Réforme du code du travail pour simplifier, négocier, sécuriser




Réforme du code du travail pour simplifier, négocier, sécuriser
Dans un monde où les équilibres ne cessent d’être bouleversés, l’adaptation et la consolidation de notre modèle social sont cruciales.
 
Il est nécessaire de répondre aux évolutions de notre société en réformant le code du travail, mais cela ne peut pas être envisagé au détriment du bien commun. 
 
C’est pourquoi notre gouvernement a voulu une réforme qui réponde à 2 objectifs majeurs :
 
  • Réaffirmer les principes fondamentaux de notre droit du travail « protéger et sécuriser » ;
  • Consacrer le rôle du dialogue social pour adapter notre droit et mieux garantir les droits des salariés.
 
 
L’axe premier concerne la réécriture du code du travail. Doté d’une nouvelle architecture et rédigé de manière claire, ce code sera scindé en trois niveaux :
 
  • L’ordre public social garantissant les principes ;
  • Le domaine ouvert à la négociation ;
  • Les dispositions applicables en l’absence d’accord.
 
Cette réécriture globale se fera en deux ans. Robert Badinter présidera une mission des Sages pour définir les principes fondamentaux d’ici janvier 2016 ; la partie essentielle consacrée à la durée du travail, au repos et aux congés sera réécrite dès le projet de loi.
 
 
Le second axe réaffirme l’importance de la négociation collective en renforçant son rôle. Il est primordial d’instaurer une véritable culture de la négociation.

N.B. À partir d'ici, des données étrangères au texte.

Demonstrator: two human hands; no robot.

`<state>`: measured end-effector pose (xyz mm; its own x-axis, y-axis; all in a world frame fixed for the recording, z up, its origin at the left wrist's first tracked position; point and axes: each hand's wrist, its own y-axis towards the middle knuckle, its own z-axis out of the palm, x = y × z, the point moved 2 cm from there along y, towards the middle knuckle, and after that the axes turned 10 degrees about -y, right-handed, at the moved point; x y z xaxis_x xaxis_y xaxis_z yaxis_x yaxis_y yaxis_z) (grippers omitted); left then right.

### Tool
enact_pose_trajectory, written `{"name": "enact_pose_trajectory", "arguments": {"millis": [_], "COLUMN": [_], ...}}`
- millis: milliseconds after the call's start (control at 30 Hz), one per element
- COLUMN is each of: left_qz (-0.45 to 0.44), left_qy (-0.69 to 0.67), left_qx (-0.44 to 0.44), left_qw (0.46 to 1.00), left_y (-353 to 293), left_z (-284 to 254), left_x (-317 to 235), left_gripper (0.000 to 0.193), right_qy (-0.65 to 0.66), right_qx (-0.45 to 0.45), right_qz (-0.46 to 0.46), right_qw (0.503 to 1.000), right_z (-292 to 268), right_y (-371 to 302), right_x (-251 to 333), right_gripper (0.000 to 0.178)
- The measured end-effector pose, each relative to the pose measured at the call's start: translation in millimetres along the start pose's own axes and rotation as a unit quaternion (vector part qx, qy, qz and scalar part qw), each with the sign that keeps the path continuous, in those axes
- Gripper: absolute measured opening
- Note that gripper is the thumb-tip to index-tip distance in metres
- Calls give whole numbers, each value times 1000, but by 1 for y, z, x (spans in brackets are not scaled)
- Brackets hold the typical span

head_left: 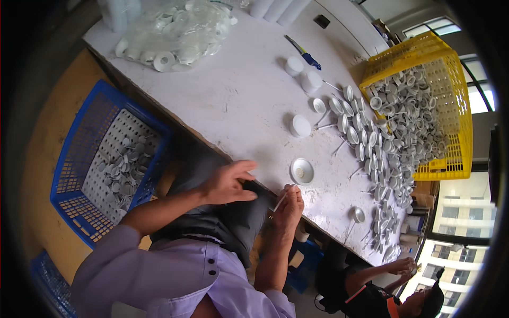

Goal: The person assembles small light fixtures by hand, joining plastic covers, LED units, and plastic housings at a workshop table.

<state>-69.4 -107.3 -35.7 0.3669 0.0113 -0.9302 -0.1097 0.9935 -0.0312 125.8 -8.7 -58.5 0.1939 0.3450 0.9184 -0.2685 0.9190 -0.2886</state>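
My left hand (pixel 230 183) hovers over my lap by the table's front edge, fingers spread, with nothing in it. At the edge, my right hand (pixel 289 208) is closed in a pinch round a thin white stem (pixel 279 202); whatever is at its upper end is hidden by the fingers. Just beyond that hand, a shallow round white dish (pixel 302 171) stands on the table with something small and pale in its bottom. Farther back are a white round tub (pixel 300 126) and a small metallic-looking cup (pixel 318 106).
Many stemmed cups (pixel 371 143) spread across the table's right, spilling from a tipped yellow crate (pixel 461 111). A blue crate (pixel 87 119) holding similar pieces is at left. A bag of white rings (pixel 175 34) and a cutter (pixel 307 55) lie farther back. Another person (pixel 382 299) works at lower right.
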Motion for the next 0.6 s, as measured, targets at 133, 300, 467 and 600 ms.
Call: {"name": "enact_pose_trajectory", "arguments": {"millis": [133, 300, 467, 600], "left_qz": [23, 52, 18, 10], "left_qy": [47, 107, 98, 146], "left_qx": [-34, -103, -130, -125], "left_qw": [998, 988, 986, 981], "left_y": [49, 42, 31, 22], "left_z": [29, 5, -19, -16], "left_x": [-13, -17, -2, -7], "left_gripper": [76, 77, 86, 87], "right_qy": [29, -221, -383, -497], "right_qx": [35, 119, -116, -90], "right_qz": [42, -24, -161, -117], "right_qw": [998, 968, 902, 855], "right_z": [52, 50, 28, 45], "right_y": [-18, -9, 116, 158], "right_x": [-15, 11, 57, 66], "right_gripper": [12, 16, 33, 41]}}
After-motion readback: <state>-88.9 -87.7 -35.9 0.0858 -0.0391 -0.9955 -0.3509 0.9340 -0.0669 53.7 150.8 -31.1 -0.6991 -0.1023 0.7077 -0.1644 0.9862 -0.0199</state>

Il est donc question de mobiliser les acteurs publics, les conseils aux entreprises, la formation de négociateurs, mais également d’étendre le principe de l’accord majoritaire.
Il est en effet préférable d’avoir des « accords vivants » plutôt que des « accords dormants ». Ces actions redynamiseront les branches professionnelles.
Le nombre de ces dernières sera progressivement réduit de 700 à 200 voire 100 d’ici 2 à 3 ans. Cela s’effectuera de préférence dans le dialogue, au besoin de manière réglementaire. Ainsi les particularités des TPE-PME seront mieux prises en compte. Leur accès aux dispositifs nécessitant aujourd’hui un accord sera facilité et les accords de site ou de filière intégrant plusieurs entreprises seront encouragés.